The Midnight Diners is a regular collaboration between KQED food editor Luke Tsai and graphic novelist Thien Pham. Follow them each week as they explore the hot pot restaurants, taco carts and 24-hour casino buffets that make up the Bay Area’s after-hours dining scene.
One of the most charming restaurants I’ve been to in San Francisco is a little Thai cafe that sits on a relatively unobtrusive street corner in Lower Nob Hill, stays open until midnight every night, and serves a menu that’s equal parts impeccable Thai home cooking and gloriously over-the-top desserts.
And that’s only the beginning of the pleasures that Ping Yang Thai Grill & Dessert has to offer.
The restaurant has a cozy, lived-in quality. The walls are lined with succulents, climbing vine plants and other assorted greenery. The steady stream of guitar-driven Thai pop-rock that plays over the speakers was catchy enough to get my head bopping. A small bookshelf is stocked with the same mix of slightly random reading material you might find in a friend’s living room: Harry Potter, The Catcher in the Rye, some test prep workbooks, the Thai translation of the Detective Conan manga.

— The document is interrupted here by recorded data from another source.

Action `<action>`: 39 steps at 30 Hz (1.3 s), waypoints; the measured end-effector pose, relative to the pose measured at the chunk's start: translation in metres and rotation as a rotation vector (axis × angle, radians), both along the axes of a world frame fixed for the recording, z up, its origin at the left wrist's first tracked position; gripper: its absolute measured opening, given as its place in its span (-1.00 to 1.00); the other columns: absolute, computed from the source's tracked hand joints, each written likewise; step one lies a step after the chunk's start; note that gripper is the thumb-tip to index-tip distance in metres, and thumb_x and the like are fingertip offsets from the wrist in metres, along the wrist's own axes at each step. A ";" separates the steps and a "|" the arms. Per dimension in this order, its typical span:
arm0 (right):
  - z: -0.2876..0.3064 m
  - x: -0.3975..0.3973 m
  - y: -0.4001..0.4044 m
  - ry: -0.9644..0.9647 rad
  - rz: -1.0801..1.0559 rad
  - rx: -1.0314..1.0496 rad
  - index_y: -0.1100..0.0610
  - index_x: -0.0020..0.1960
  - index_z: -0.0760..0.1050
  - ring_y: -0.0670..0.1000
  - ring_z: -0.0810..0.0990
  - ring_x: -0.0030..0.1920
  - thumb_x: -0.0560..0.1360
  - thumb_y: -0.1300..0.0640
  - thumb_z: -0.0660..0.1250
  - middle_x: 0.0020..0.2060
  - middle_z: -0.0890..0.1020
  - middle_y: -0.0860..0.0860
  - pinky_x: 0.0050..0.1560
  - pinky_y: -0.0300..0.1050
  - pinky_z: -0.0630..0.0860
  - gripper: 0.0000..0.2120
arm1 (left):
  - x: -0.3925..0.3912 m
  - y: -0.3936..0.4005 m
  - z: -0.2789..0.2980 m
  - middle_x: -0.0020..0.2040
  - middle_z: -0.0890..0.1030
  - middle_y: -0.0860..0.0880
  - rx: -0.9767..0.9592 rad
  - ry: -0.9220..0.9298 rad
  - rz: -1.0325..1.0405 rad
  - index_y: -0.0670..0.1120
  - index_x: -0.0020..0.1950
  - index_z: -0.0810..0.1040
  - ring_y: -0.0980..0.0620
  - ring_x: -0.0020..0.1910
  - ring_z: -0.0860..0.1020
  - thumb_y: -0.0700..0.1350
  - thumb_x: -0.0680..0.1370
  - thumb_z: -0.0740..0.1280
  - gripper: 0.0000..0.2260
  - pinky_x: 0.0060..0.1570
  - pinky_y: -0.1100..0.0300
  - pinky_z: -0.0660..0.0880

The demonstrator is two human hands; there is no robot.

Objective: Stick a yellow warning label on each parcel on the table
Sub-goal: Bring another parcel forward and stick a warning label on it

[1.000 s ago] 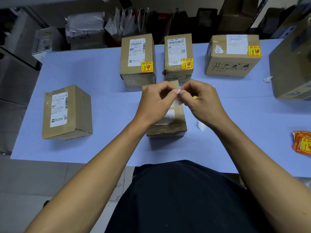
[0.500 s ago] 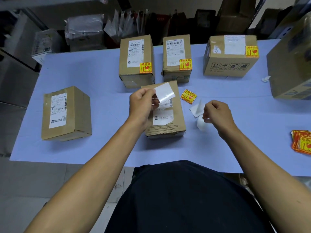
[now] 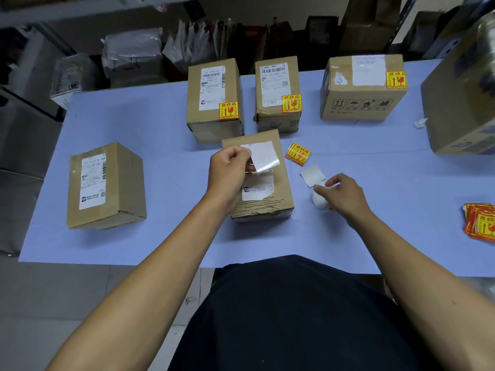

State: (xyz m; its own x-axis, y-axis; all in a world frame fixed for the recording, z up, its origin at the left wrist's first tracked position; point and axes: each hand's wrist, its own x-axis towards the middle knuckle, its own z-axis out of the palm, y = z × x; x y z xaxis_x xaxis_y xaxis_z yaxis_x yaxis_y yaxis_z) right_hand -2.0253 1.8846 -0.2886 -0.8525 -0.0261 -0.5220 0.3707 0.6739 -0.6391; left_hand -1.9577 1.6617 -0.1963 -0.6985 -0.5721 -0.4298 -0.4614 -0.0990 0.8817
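Note:
My left hand [image 3: 230,170] pinches a glossy white square sheet [image 3: 263,156] by its corner, just above the middle parcel [image 3: 267,204], a brown box with a torn shipping label. My right hand [image 3: 345,195] rests on the table to the right of that parcel, fingers curled, with a white paper scrap [image 3: 320,200] at its fingertips. A flat white square [image 3: 312,175] lies beside it. One loose yellow warning label [image 3: 298,153] lies face up on the table. An unlabelled parcel [image 3: 104,183] sits at the left.
Three parcels at the back carry yellow labels: left [image 3: 214,100], middle [image 3: 278,92], right [image 3: 364,87]. A large box [image 3: 463,103] stands at the far right. A stack of labels [image 3: 480,223] lies near the right edge of the blue table [image 3: 134,124].
My hands were together, peeling over the middle parcel. They have separated: the left keeps the white sheet, the right moved down to the table, where a white square now lies.

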 end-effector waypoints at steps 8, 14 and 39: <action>0.066 -0.006 -0.049 0.376 0.281 -0.095 0.05 -0.12 0.58 0.03 0.56 -0.20 0.49 0.09 0.36 -0.30 0.61 -0.03 -0.22 -0.11 0.40 -0.95 | -0.010 0.019 0.004 -0.26 0.68 0.04 -0.233 -0.087 -0.109 -0.02 -0.29 0.60 -0.05 -0.12 0.68 -0.13 0.48 0.29 -0.82 -0.05 -0.05 0.63; 0.085 0.004 -0.079 0.438 0.406 -0.206 0.07 -0.09 0.61 -0.04 0.63 -0.18 0.48 0.03 0.42 -0.22 0.68 -0.09 -0.06 -0.04 0.57 -0.88 | -0.014 0.030 0.006 -0.25 0.64 -0.16 0.194 -0.038 0.014 -0.10 -0.23 0.59 -0.15 -0.21 0.66 -0.20 0.55 0.31 -0.84 0.00 -0.12 0.64; 0.085 0.007 -0.056 -0.109 0.088 -0.491 0.10 -0.19 0.57 -0.06 0.59 -0.28 0.54 0.23 0.41 -0.26 0.62 -0.01 -0.22 -0.14 0.58 -0.86 | 0.007 0.011 0.003 -0.34 0.55 -0.05 0.165 -0.177 -0.214 -0.14 -0.16 0.55 0.11 -0.52 0.49 -0.23 0.57 0.35 -0.89 -0.49 0.29 0.37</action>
State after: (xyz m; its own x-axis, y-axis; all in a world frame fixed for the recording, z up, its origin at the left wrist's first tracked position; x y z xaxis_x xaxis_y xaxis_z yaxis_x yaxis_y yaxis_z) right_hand -2.0181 1.8282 -0.2040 -0.7774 -0.3604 -0.5156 0.4078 0.3353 -0.8493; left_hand -1.9503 1.6731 -0.1938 -0.7017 -0.3329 -0.6299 -0.6319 -0.1175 0.7661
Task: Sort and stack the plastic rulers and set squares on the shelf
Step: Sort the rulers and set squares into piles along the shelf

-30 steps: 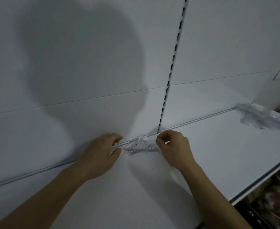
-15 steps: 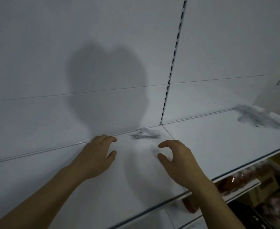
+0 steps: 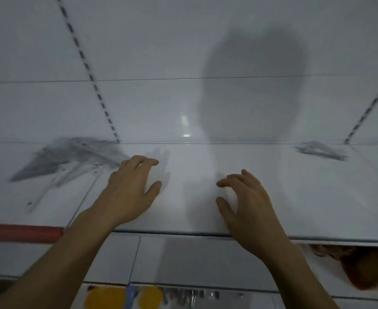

The menu, too, is optimized with an eye toward homey comfort. Which isn’t to say that the cooking is uninteresting or unambitious. In fact, Ping Yang serves a whole slew of dishes that I rarely see at other Thai restaurants in the Bay Area, like fried silkworms and mok pla — a Lao dish that consists of catfish steamed inside a banana leaf. This is, after all, the kind of Thai restaurant that has a specials board handwritten in Thai, with no translation.